_What you have to do_: Copy the data verbatim and leave out every picture.

_Data provided_:

*** Begin section ***

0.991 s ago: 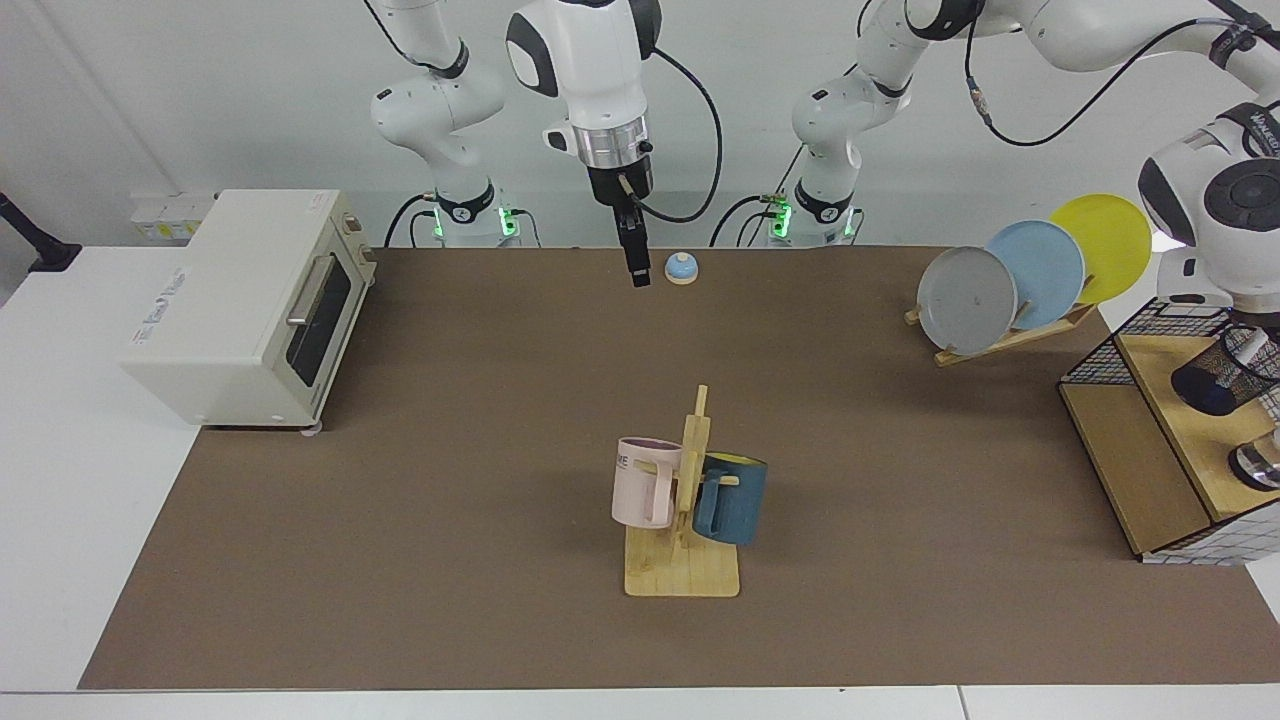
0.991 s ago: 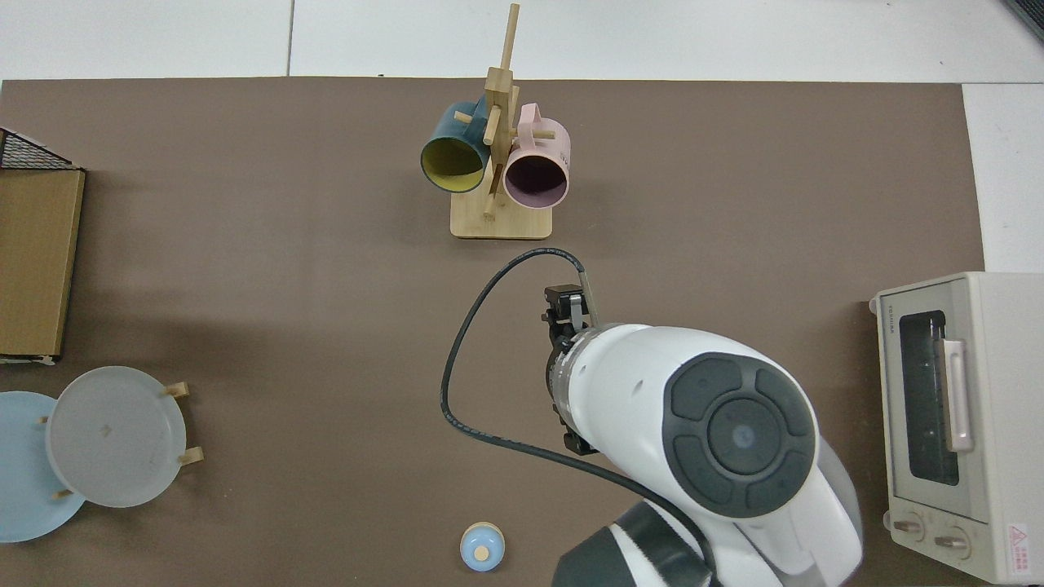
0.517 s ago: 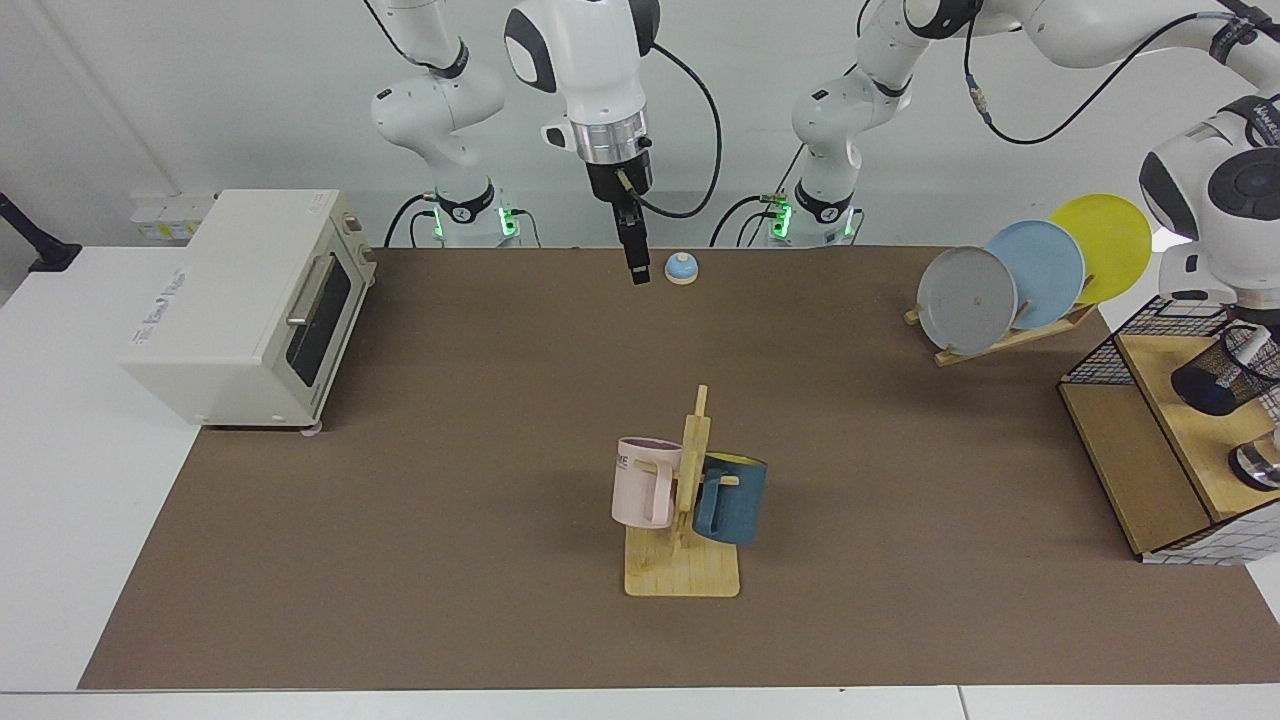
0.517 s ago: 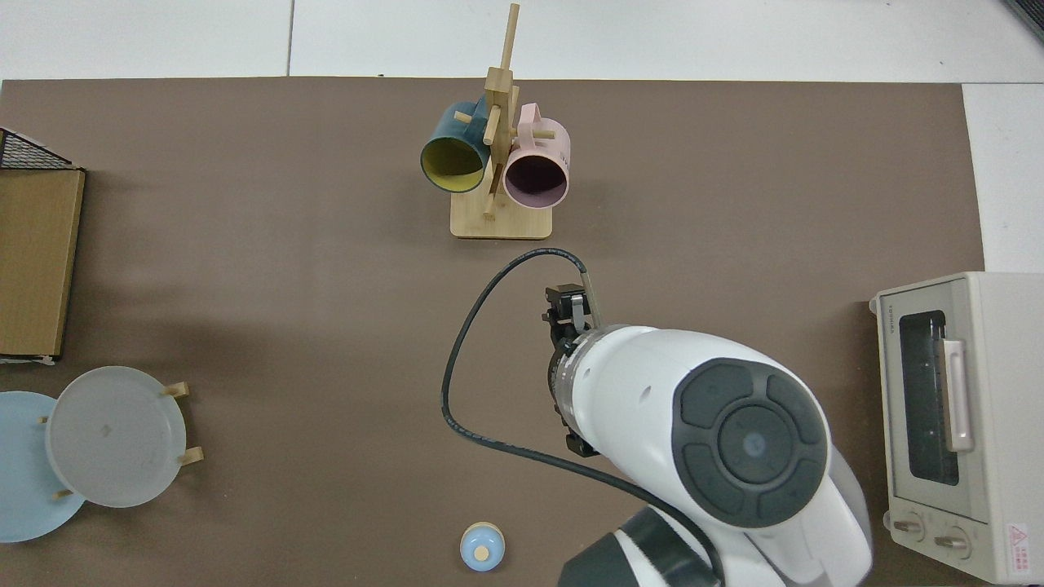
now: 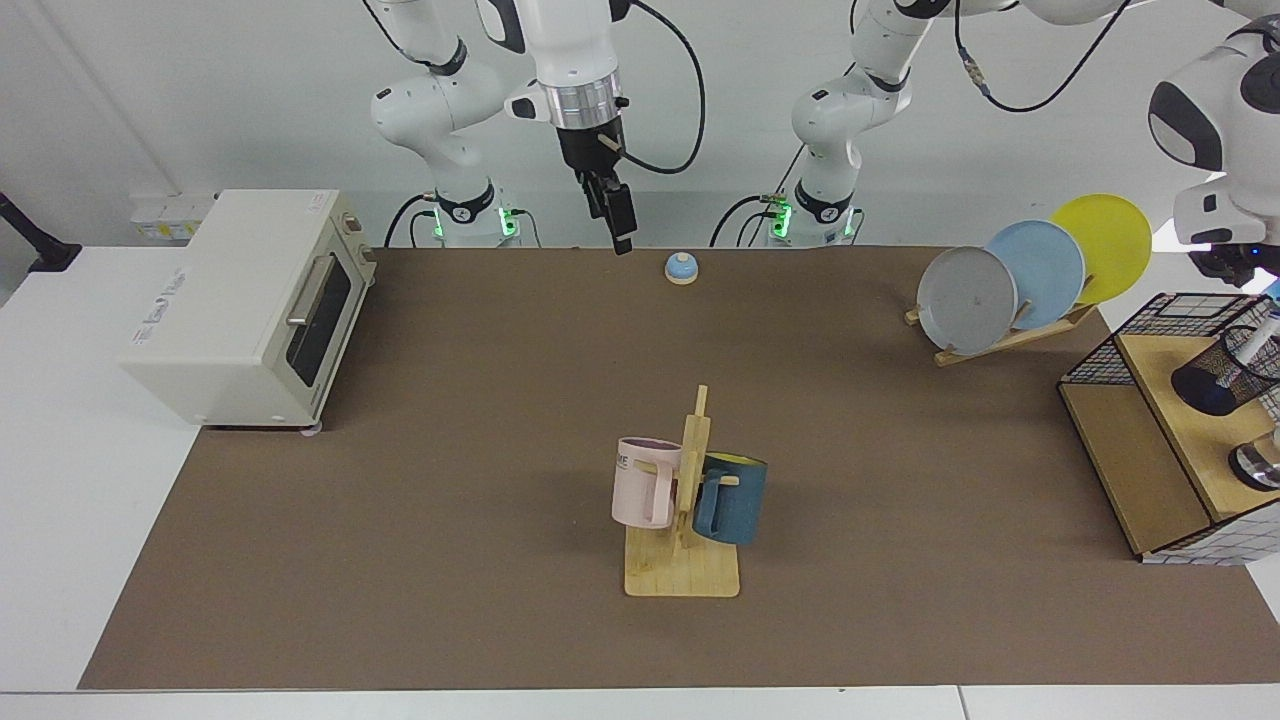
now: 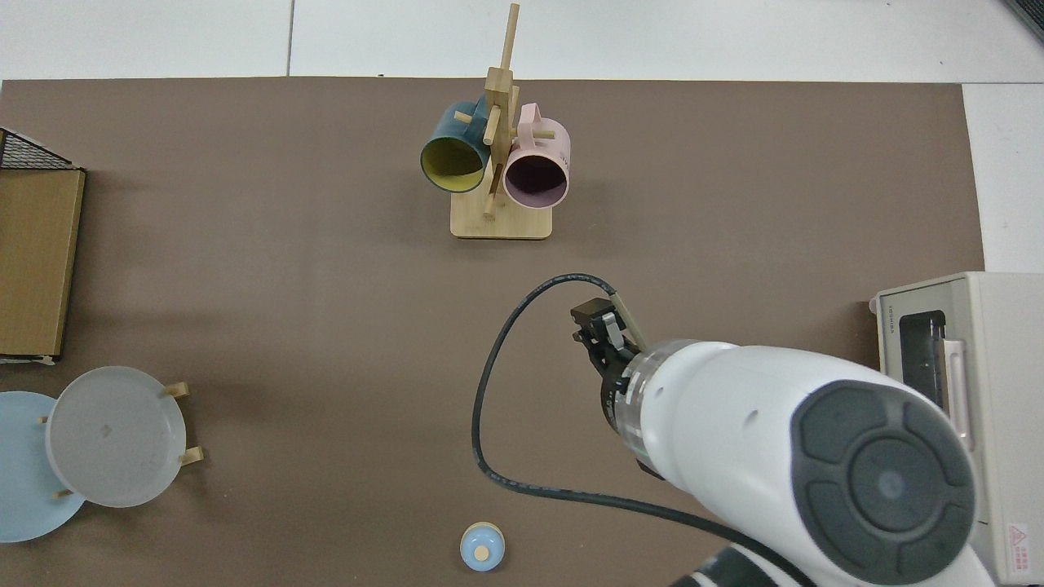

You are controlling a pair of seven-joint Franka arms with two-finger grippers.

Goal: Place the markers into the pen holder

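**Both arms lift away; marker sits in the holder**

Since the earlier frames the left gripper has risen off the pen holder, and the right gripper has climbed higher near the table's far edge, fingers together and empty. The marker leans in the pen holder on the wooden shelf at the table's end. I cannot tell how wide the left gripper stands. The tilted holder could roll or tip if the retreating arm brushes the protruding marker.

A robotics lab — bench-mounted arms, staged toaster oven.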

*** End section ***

_Exercise result_:
0.991 s ago: 
0.991 s ago: 
0.517 s ago: 
0.517 s ago: 
now: 
now: 

You are controlling a pair of seven-joint Franka arms with two-finger grippers.

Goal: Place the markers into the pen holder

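**Both arms lift away; marker sits in the holder**

Since the earlier frames the left gripper has risen off the pen holder, and the right gripper has climbed higher near the table's far edge, fingers together and empty. The marker leans in the pen holder on the wooden shelf at the table's end. I cannot tell how wide the left gripper stands. The tilted holder could roll or tip if the retreating arm brushes the protruding marker.

A robotics lab — bench-mounted arms, staged toaster oven.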

The exercise has been fully completed.